§ Task
Below is a listing; copy all of it exactly.

*** Opening of Dataset excerpt ***

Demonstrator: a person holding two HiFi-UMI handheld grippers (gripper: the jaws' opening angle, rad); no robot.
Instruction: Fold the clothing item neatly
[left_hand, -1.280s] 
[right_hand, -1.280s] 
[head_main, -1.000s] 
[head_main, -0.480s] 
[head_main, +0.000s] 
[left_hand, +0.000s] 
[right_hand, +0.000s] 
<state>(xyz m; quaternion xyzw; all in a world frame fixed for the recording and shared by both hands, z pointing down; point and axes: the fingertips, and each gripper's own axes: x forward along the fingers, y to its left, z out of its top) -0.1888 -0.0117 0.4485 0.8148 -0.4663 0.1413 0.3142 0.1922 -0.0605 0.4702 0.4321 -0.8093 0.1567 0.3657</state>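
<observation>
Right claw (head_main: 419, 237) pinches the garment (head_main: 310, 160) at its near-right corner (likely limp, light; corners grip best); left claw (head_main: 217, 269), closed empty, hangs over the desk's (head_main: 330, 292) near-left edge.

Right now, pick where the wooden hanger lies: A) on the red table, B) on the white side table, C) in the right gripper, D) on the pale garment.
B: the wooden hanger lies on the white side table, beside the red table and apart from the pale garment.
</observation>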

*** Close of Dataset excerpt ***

§ Answer for the task
Demonstrator: a person holding two HiFi-UMI handheld grippers (gripper: the jaws' opening angle, rad); no robot.
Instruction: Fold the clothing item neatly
[left_hand, -1.280s] 
[right_hand, -1.280s] 
[head_main, -1.000s] 
[head_main, -0.480s] 
[head_main, +0.000s] 
[left_hand, +0.000s] 
[right_hand, +0.000s] 
<state>(xyz m; quaternion xyzw; all in a world frame fixed for the recording and shared by both hands, z pointing down; point and axes: the fingertips, and each gripper's own axes: x forward along the fingers, y to its left, z out of its top) -0.1888 -0.0117 0.4485 0.8148 -0.4663 0.1413 0.3142 0.1922 -0.0605 0.4702 0.4321 -0.8093 0.1567 0.3657</state>
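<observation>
Right claw (head_main: 419, 237) pinches the garment (head_main: 310, 160) at its near-right corner (likely limp, light; corners grip best); left claw (head_main: 217, 269), closed empty, hangs over the desk's (head_main: 330, 292) near-left edge.

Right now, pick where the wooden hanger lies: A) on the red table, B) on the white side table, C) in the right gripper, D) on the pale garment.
B: the wooden hanger lies on the white side table, beside the red table and apart from the pale garment.
</observation>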

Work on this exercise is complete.